O convite que trago de Saramago é para que recuperemos a lucidez perdida para o mercado das informações falsas, mas também perdida para valores conservadores que não permitem ver o outro, não respeitam a diversidade, a mulher, os homossexuais, os negros e negras, se preocupam em combater o feminismo como luta por direitos iguais, enquanto fingem não ver os números crescentes da violência contra a mulher, sobretudo, os gritantes números de estupros e feminicídios. Hipócritas de plantão, o convite de Saramago é para que recuperemos afetividade perdida, o amor universal e a benevolência, não localizada em quem prega e/ou anda de arma na mão tendo como alvo qualquer pessoa que pense diferente. 

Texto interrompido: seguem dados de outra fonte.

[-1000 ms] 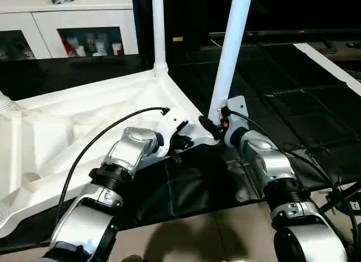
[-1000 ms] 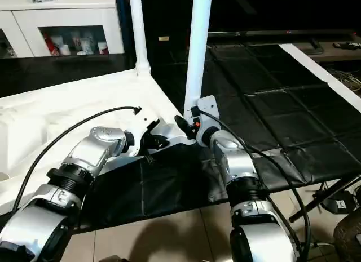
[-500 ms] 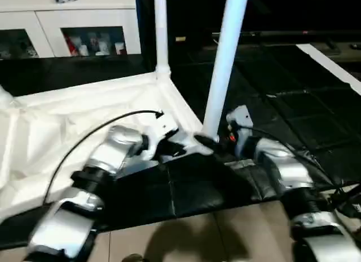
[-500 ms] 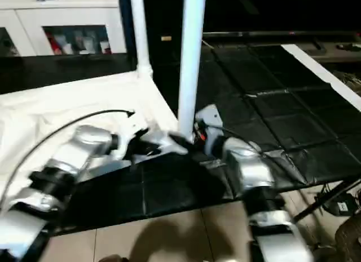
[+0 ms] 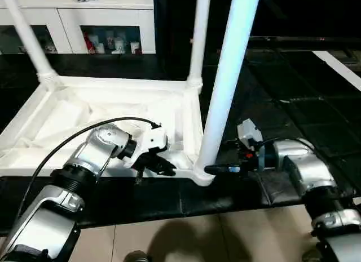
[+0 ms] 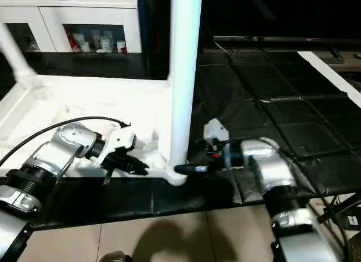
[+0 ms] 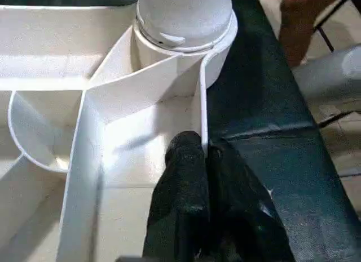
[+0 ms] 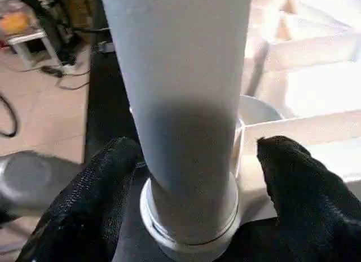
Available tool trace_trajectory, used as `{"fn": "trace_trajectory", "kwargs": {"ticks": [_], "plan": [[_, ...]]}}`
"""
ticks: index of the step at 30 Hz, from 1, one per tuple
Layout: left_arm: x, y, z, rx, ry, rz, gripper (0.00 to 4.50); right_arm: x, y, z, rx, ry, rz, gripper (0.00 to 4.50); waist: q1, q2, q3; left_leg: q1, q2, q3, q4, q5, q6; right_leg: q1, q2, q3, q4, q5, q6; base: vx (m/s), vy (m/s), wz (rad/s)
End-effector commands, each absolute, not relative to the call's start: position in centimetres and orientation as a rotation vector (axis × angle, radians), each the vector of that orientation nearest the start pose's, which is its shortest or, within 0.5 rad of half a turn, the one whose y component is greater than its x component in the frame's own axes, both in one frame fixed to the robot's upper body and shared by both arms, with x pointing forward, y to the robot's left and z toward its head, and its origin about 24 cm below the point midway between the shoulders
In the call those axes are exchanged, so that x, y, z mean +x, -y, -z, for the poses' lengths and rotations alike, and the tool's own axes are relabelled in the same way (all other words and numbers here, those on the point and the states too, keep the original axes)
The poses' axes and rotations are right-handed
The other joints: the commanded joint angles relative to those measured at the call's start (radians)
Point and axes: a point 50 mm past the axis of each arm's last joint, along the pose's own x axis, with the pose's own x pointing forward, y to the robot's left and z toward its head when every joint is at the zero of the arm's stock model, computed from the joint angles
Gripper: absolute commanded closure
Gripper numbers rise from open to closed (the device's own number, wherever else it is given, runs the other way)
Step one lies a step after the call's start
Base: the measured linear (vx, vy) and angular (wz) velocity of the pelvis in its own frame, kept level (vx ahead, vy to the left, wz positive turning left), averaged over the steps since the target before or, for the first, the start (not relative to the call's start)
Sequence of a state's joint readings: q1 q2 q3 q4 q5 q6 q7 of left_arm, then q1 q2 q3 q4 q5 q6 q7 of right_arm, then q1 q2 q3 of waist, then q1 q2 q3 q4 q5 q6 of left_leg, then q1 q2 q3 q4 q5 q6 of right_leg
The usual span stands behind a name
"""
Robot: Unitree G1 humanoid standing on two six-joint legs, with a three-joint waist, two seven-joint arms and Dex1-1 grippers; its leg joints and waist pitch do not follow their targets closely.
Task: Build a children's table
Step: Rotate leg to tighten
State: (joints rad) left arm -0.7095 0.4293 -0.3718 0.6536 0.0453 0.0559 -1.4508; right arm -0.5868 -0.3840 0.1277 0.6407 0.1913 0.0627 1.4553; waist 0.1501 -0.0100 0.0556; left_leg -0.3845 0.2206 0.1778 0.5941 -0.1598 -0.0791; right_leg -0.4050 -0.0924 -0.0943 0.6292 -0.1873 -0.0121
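While the children's table (image 5: pixel 113 110) lay upside down on a black padded mat (image 5: pixel 169 197), its ribbed underside faced up and three of its round white legs stood upright at the corners. The nearest leg (image 5: pixel 225 87) rose from the corner socket closest to the robot, at the mat's near edge. The left gripper (image 5: pixel 161 167) rested on the near frame rail just beside that corner, its black fingers (image 7: pixel 186 183) pressed shut on the thin white rim of the frame, one finger inside the rail and one outside. The right gripper (image 8: pixel 189 177) reached in level from the other side at the base of the nearest leg, its fingers (image 8: pixel 98 183) spread wide on either side of the leg without visibly touching it. A white cabinet (image 5: pixel 113 25) with glass doors stood behind the mat, and tiled floor (image 5: pixel 197 236) showed below the mat's near edge.
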Motion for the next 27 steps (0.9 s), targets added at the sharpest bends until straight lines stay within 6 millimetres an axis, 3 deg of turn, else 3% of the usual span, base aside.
{"fn": "trace_trajectory", "kwargs": {"ticks": [1,2,15,27], "plan": [[32.2,-12.9,-7.9,0.591,-0.517,1.636,4.5,31.2,15.8,-7.2,-0.122,-0.308,-1.515,1.24,-0.005,-0.003,-0.075,0.021,0.019,0.002,-0.065,-0.207,0.039,0.053,-0.058,0.05,-0.07,-0.152,-0.242,0.0,0.0,0.0],[32.3,-12.8,-8.0,0.591,-0.515,1.636,4.5,31.2,15.7,-7.2,-0.126,-0.314,-1.529,1.24,-0.006,-0.008,-0.076,0.021,0.018,0.003,-0.064,-0.205,0.042,0.053,-0.057,0.05,-0.07,-0.15,-0.241,0.0,0.0,0.0],[32.5,-12.9,-7.9,0.594,-0.505,1.626,4.5,31.1,15.2,-7.1,-0.107,-0.338,-1.593,2.43,-0.004,-0.009,-0.077,0.019,0.019,0.002,-0.063,-0.183,0.046,0.053,-0.057,0.049,-0.067,-0.142,-0.241,0.0,0.0,0.0],[33.4,-12.3,-8.0,0.491,-0.487,1.512,4.5,30.9,14.6,-6.7,-0.038,-0.336,-1.57,2.56,0.001,-0.005,-0.076,0.022,0.018,0.003,-0.062,-0.192,0.043,0.051,-0.056,0.05,-0.069,-0.148,-0.244,0.0,0.0,0.0]]}}
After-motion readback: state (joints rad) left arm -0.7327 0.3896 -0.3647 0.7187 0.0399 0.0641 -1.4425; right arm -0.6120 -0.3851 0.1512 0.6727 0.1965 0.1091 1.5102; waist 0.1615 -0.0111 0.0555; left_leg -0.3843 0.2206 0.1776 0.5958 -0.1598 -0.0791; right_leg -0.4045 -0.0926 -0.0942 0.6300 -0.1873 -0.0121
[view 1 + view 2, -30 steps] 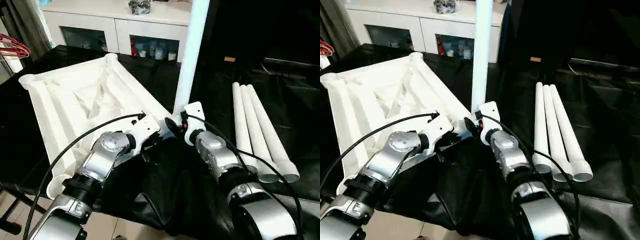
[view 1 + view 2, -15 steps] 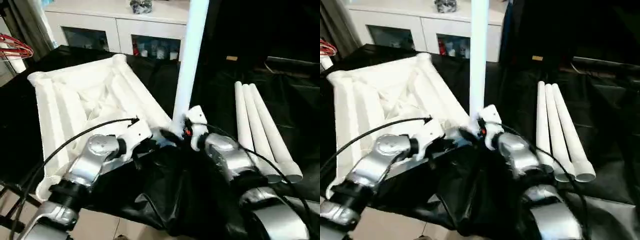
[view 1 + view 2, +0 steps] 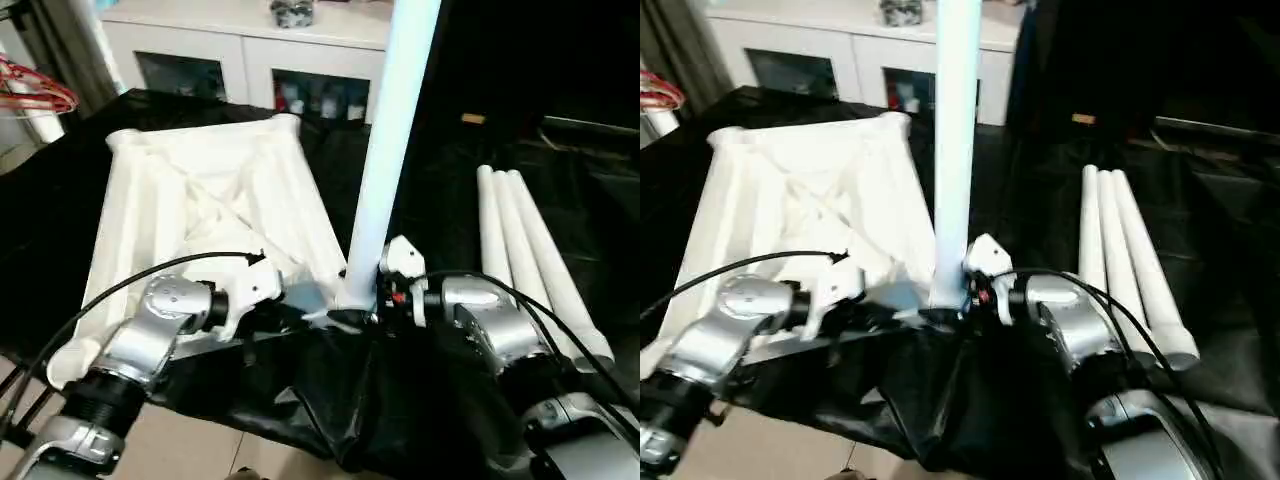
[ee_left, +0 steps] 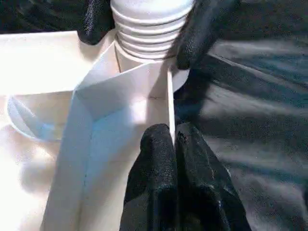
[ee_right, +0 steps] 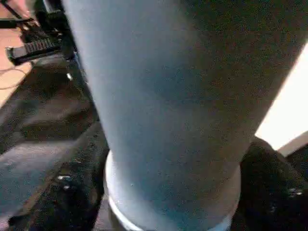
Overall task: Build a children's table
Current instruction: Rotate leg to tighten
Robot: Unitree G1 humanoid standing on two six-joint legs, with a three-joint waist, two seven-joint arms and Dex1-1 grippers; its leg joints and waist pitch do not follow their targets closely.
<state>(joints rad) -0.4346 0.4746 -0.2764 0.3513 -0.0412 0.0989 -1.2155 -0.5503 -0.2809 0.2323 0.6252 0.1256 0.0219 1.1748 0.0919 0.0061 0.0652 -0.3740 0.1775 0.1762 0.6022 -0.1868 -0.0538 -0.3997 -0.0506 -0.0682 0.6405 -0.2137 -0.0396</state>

Recuperar a lucidez significa também refazer o pacto de eticidade coletiva rompido pela miséria dos valores de quem para ter seus objetivos atingidos, acredita que a vida do outro não importa. Precisamos recuperar a ética, reaver os pactos em torno da verdade, precisamos acreditar na importância da ciência, da história e da boa informação que nos traz o jornalismo consciente. A COVID 19 enquanto pandemia revela uma crise civilizatória que esperamos nos leve a superar o egoísmo e a pensar mais no coletivo, no respeito à natureza e em nós enquanto humanos, sem distinção de qualquer tipo. 

Vidas importam, quaisquer que sejam elas. Vidas importam. Ontem perdemos um amigo e para nós já foi mais do que suficiente. Fique em casa. 

Para concluir mais um trecho de Ensaio sobre a cegueira. Qualquer semelhança é mera coincidência?

“Atenção! Atenção! Atenção! O Governo lamenta ter sido forçado a exercer energicamente o que considera ser seu direito e seu dever, proteger por todos os meios as populações na crise que estamos a atravessar, quando parece verificar-se algo de semelhante a um surto epidêmico de cegueira, provisoriamente designado por mal-branco, e desejaria poder contar com o civismo e a colaboração de todos os cidadãos para estancar a propagação do contágio...”.